Halloween: time for tricks and treats

SD&G – Ghosts and goblins will be scurrying from house to house tonight to mark Halloween across SD&G.

Cornwall police say they will have more officers out on community patrol tonight.

Police are also reminding motorists to be extra cautious as children may not be thinking clearly about safety as they take to the street to collect their Halloween treats.

There will be plenty of adults watching over kids tonight.

The Halloween Safety Patrols from 5 p.m. to 9 p.m. are made up of Mobile Community Watch members and city police.

They will be in vehicles identified with Mobile Community Watch signs.

Cogeco will also have its white trucks on the street for their inaugural ‘Trick or Treat’ Patrol from 5:30 p.m. to 8 p.m. and are encouraging kids and parents to come to them if they need help.

SD&G O.P.P. will also be out on the roads and are warning pranksters that some of their pranks are actually public mischief under the Criminal Code.

They are also passing along these tips for Halloween night:

Motorists

  • Watch for children darting out from between parked cars.
  • Watch for children walking on roadways, medians and curbs.
  • Enter and exit driveways and alleys carefully.
  • At twilight and later in the evening, watch for children in dark clothing.

Parents

  • Make sure that an adult or an older responsible youth will be supervising the outing for children under age 12.
  • Plan and discuss the route trick-or-treaters intend to follow.
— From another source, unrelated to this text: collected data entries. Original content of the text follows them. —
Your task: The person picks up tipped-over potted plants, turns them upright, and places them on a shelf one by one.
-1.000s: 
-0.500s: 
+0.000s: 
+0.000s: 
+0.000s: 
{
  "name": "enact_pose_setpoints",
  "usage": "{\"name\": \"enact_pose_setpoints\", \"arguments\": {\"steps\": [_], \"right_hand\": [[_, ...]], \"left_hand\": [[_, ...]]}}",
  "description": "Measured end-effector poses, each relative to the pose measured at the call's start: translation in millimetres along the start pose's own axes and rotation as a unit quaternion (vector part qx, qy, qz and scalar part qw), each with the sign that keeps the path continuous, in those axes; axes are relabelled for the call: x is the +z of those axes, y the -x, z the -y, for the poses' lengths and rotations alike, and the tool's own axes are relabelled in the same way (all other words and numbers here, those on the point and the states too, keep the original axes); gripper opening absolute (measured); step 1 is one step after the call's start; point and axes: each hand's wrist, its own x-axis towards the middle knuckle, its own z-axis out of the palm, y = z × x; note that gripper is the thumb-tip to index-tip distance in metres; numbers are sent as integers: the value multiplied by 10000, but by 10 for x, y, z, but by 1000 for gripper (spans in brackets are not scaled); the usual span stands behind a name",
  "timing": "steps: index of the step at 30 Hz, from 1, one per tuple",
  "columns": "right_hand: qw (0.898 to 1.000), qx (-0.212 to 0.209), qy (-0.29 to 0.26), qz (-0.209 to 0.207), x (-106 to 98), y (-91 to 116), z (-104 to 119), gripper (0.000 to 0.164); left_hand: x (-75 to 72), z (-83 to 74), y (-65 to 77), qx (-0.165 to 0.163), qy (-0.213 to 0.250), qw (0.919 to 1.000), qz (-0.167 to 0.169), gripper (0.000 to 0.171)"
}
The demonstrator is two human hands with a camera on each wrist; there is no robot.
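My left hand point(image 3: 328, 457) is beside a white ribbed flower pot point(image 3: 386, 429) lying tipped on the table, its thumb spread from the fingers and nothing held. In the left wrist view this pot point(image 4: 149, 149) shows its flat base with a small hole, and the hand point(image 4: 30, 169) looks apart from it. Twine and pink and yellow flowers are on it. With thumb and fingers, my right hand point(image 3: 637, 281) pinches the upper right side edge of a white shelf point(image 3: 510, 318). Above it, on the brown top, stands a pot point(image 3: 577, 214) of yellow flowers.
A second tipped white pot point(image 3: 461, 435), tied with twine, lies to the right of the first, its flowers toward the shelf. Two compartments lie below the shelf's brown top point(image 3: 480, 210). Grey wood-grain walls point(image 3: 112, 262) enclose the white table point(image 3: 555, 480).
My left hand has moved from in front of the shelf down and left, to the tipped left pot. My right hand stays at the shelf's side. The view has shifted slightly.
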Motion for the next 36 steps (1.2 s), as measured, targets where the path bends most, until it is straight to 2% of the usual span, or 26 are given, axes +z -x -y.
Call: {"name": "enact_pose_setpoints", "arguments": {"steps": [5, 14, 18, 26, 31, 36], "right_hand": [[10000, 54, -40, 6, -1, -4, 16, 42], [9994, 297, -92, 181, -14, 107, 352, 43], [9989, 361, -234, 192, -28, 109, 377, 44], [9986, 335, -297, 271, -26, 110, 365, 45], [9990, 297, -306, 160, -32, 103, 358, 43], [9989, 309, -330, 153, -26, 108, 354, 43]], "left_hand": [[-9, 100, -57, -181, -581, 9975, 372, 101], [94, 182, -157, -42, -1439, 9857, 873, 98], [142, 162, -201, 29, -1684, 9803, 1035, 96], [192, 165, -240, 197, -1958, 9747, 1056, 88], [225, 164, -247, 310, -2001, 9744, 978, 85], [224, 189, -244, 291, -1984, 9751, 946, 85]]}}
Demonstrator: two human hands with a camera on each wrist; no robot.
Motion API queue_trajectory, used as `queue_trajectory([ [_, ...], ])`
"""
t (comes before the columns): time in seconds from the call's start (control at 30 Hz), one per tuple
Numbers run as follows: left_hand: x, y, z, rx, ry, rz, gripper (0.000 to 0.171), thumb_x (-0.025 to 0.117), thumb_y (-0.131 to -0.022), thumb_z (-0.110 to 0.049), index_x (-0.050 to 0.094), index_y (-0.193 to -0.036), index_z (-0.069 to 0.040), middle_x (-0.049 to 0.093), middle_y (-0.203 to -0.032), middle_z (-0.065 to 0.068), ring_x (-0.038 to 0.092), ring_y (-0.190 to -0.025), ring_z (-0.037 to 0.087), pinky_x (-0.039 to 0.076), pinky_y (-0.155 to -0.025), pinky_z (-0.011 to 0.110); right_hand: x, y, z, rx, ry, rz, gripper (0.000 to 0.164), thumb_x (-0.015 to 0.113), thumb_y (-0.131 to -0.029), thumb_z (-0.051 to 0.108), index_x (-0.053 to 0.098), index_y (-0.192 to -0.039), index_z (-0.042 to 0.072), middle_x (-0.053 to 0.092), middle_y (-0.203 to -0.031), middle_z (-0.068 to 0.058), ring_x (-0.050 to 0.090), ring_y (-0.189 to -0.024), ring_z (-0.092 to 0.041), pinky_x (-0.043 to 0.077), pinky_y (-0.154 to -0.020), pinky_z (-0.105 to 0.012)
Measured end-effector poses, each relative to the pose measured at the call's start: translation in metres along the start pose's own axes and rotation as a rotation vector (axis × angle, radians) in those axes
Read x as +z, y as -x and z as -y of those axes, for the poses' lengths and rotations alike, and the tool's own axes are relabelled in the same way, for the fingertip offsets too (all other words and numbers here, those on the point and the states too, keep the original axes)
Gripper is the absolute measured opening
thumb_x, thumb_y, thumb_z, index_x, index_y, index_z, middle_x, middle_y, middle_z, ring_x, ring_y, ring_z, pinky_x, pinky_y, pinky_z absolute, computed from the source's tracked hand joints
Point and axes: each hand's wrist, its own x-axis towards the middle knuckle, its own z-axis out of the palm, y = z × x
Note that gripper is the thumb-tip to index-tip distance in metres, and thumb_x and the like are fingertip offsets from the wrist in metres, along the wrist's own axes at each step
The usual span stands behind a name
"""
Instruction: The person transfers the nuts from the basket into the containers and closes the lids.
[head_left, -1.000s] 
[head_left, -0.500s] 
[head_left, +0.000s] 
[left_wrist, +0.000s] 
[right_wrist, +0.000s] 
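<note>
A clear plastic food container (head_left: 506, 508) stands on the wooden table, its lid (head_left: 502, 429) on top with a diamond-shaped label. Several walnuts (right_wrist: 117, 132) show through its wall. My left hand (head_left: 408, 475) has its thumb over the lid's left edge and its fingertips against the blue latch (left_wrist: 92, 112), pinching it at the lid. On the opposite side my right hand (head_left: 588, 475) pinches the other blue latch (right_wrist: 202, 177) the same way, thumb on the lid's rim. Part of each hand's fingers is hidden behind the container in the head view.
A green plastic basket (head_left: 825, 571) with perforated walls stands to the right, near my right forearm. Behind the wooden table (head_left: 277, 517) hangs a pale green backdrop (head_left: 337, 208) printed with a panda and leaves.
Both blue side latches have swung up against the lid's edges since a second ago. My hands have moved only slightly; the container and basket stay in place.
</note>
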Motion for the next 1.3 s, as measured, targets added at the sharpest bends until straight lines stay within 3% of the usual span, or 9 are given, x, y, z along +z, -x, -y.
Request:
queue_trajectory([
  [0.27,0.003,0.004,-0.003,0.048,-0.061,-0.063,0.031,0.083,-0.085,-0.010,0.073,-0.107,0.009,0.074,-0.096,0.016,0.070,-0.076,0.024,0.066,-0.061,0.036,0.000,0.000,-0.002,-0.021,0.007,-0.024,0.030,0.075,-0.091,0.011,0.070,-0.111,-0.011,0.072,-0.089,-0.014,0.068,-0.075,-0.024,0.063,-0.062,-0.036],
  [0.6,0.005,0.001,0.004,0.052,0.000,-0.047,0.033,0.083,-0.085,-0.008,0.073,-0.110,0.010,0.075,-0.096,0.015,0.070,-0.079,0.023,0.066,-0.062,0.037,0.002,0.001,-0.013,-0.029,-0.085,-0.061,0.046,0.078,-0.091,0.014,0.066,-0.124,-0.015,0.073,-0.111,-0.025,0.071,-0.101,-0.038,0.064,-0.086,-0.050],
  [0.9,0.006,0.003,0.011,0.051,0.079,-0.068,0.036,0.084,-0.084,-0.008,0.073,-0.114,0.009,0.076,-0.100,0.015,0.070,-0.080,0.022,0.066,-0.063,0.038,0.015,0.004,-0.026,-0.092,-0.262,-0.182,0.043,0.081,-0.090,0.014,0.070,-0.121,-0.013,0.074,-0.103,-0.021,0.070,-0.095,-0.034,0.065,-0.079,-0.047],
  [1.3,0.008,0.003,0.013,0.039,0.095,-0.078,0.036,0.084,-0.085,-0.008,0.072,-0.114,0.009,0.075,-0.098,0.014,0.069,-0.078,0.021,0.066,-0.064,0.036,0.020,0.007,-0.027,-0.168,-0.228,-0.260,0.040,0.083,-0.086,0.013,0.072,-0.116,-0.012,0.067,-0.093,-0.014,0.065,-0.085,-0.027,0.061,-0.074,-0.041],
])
Know the names of older children’s companions.
  • Instruct your children to travel only in familiar areas and along an established route.
  • Teach your children to stop only at houses or apartment buildings that are well-lit and never to enter a stranger’s home.
  • Establish a return time.
  • Tell your youngsters not to eat any treat until they return home.
  • Review all appropriate trick-or-treat safety precautions, including pedestrian/traffic safety rules.
  • Pin a slip of paper with the child’s name; address and phone number inside a pocket in case the youngster gets separated from the group.

Costume Design

  • Only fire-retardant materials should be used for costumes.
  • Costumes should be loose so warm clothes can be worn underneath.
  • Costumes should not be so long that they are a tripping hazard. (Falls are the leading cause of unintentional injuries on Halloween.)
  • If children are allowed out after dark, outfits should be made with light colored materials. Strips of retro reflective tape should be used to make children visible.

Face Design

  • Masks can obstruct a child’s vision. Use facial make-up instead.
  • If masks are worn, they should have nose and mouth openings and large eye holes.

Accessories

  • Knives, swords and other accessories should be made from cardboard or flexible materials. Do not allow children to carry sharp objects.
  • Bags or sacks carried by youngsters should be light-coloured or trimmed with retro-reflective tape if children are allowed out after dark
  • Carrying flashlights will help children see better and be seen more clearly.

Children

  • Do not enter homes or apartments without adult supervision.
  • Walk; do not run, from house to house. Do not cross yards and lawns where unseen objects or the uneven terrain can present tripping hazards.
  • Walk on sidewalks, not in the street.
  • Walk on the left side of the road, facing traffic if there are no sidewalks.

Treats

  • Insist that treats be brought home for inspection before anything is eaten.
  • When in doubt, throw it out.

Happy Halloween from Cornwall Newswatch.